Some scenes are of unearthly beauty, others shocking to an unbearable degree: Margarethe put in the pillory - the crowd rallies to gape at her. She drags herself along, her baby in her arms, during a snow storm - no one will help her. The devil deceives her once more with the illusion of a cradle: She puts her baby to bed - only to discover that she buried it under a blanket of snow. The vision of Margarethe's crying face follows Faust over chains of mountains...
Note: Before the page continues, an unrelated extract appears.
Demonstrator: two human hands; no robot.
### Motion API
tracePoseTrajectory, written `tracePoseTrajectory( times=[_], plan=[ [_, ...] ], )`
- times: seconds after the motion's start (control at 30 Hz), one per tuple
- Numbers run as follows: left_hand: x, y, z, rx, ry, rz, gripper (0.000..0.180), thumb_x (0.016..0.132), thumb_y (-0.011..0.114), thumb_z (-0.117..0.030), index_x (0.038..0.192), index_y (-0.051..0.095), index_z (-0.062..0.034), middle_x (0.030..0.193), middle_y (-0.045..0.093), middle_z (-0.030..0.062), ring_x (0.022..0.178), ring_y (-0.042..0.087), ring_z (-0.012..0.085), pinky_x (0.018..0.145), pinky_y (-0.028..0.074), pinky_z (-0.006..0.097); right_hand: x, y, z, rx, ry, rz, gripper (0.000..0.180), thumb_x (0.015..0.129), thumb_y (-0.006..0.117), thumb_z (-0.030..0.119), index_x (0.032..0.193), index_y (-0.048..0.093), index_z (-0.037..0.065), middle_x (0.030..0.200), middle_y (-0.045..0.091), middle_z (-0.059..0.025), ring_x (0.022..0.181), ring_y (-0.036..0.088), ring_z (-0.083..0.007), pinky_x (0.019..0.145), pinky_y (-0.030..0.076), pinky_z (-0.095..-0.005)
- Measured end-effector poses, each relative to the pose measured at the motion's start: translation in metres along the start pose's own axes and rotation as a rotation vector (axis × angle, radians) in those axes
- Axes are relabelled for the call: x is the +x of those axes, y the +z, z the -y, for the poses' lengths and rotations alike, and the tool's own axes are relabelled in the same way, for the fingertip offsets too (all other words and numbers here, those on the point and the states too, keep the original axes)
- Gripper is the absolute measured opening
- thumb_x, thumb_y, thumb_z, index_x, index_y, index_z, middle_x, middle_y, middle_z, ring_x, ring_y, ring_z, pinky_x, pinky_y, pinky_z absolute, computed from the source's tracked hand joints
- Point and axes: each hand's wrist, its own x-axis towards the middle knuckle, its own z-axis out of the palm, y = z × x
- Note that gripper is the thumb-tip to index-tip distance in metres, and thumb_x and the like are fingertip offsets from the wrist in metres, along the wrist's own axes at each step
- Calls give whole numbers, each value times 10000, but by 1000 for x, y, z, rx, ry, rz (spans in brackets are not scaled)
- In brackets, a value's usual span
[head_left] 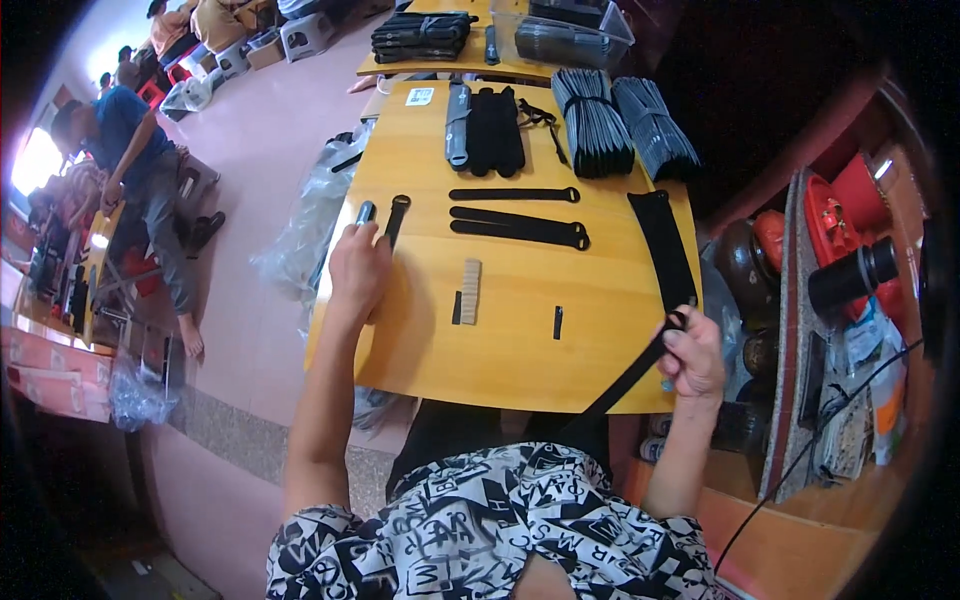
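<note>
My right hand [692,355] pinches a black strap [628,385] near its looped end, over the table's right front corner; the strap hangs toward my lap. My left hand [358,268] is closed at the table's left edge. A small grey end [366,212] sticks up beyond its fingers, and what the fingers hold is hidden. Beside that hand lies a black strap with a ring end [398,213]. Several black ring-ended straps [515,222] lie across the middle. A wide black strip [662,245] lies along the right edge, just beyond my right hand.
On the yellow table [420,350] lie a beige ridged strip [471,292] and a short black piece [558,322]. Farther off are black strap packs [495,130] and tied grey bundles [592,120]. Clear plastic bags [305,220] hang at the left; a cluttered shelf [800,330] stands right.
</note>
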Motion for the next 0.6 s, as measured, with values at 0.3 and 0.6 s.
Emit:
tracePoseTrajectory(
  times=[0.3,0.6],
  plan=[
    [47,38,-13,215,-202,309,199,761,583,-172,806,648,10,847,641,227,819,625,388,755,493,442,73,20,-54,-1031,-248,-147,163,741,650,91,723,530,-18,580,545,-82,489,523,-184,471,419,-316],
    [40,43,-8,156,-249,272,276,766,586,-285,830,654,-25,848,642,215,845,617,376,761,483,440,74,33,-69,-1383,-237,-237,203,787,594,144,859,508,-25,755,610,-237,737,614,-403,653,478,-474]
  ],
)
Ekman later was Ingrid Bergman's partner in the swedish version of "Intermezzo"; The other stars went Hollywood. Wilhelm became "William" Dieterle, the famous director. Camilla Horn was John Barrymore's leading lady in "The Tempest" and "Eternal Love", and Jannings, of course, was the first actor ever to win an oscar. When he returned to Germany, they rolled out the red carpet for him. He remained the most renowned german actor until his death. Sadly, he also made some propaganda films, one of them (the anti-british "Ohm Kröger") is still blacklisted.

Rating: 4 stars
Summary: Visually stunning but flawed
Review: Having watched Nosferatu recently, I've developed a bit of a Murnau "thing", and Faust has done nothing to dampen this. In some ways it's a similar film - figuratively, Mephisto is not unlike Dracula, and the use of the plague metaphor for societal decay is used in both films. Over 115 minutes Faust is neither even nor coherent enough to be in the same league as Nosferatu, though. The individual set pieces, however, thoroughly outdo anything in Murnau's Stoker adaptation.

The special effects are rudimentary, but boy do they pack some bang for their buck. The camerawork and heavily shadowed lighting lends a sombre and dreamy air to proceedings, and there are certain images, particularly at the beginning of the picture, which are astounding: Murnau's representation of the plague and Faust's invocation of the Devil (it reminded me of the strikingly similar Robert Johnson legend) are especially memorable scenes.

For all that, the middle of the film loses momentum badly. This is mostly not Murnau's fault: the Faust legend doesn't, when you analyse it, make for awfully good cinema. The dramatic impetus is done at the end of the first act. Once Faust has made his pact, it's game over; the rest of the story is just the slow revelation of the enormity of what Faust has done.

Murnau has a go at modifying this to make for a better screenplay, but it doesn't work. The Faust/Gretchen love interest isn't enough to hold up the last hour of the film, and bizarrely (given the decidedly unsettling opening scenes) Emil Jannings plays Mephisto not for dread but for laughs. I suppose that's the only way the Faust story has any credibility - we can believe that a beguiling trickster might pull a fast one on the fundamentally decent Faust, but not a horrible Satanic Majesty. But I don't think that is an excuse to turn the Devil into Oliver Hardy.

In his attempt to pull a happy ending out of the Hat (Goethe and Marlow don't have a happy ending, Faust scholars will note), Murnau eschews his slapstick for good old fashioned incoherence: Mephisto and Faust take leave of the screen altogether and Gretchen goes postal, things get very maudlin - to what point, your guess is as good as mine - and, rather abruptly (given how the last 30 minutes dragged) it's all over.

Just as there is for the new edition of Nosferatu, there is a commentary track prepared by an Australian actor with a comedy baritone voice. It isn't quite so insightful, however.

Well worth a watch, but you are left wondering what might have been.

Rating: 5 stars
Summary: Stunning reproduction and photography, good art film
Review: I'm not a silent film buff. But the story of Faust was enough of a temptation. The black and white photography, alone, makes this worth watching. The textures, gray tones, and authentic and artistic style kept me a captive audience. The orchestral soundtrack is something you would expect from Wagner. All in all, an excellent viewing experience.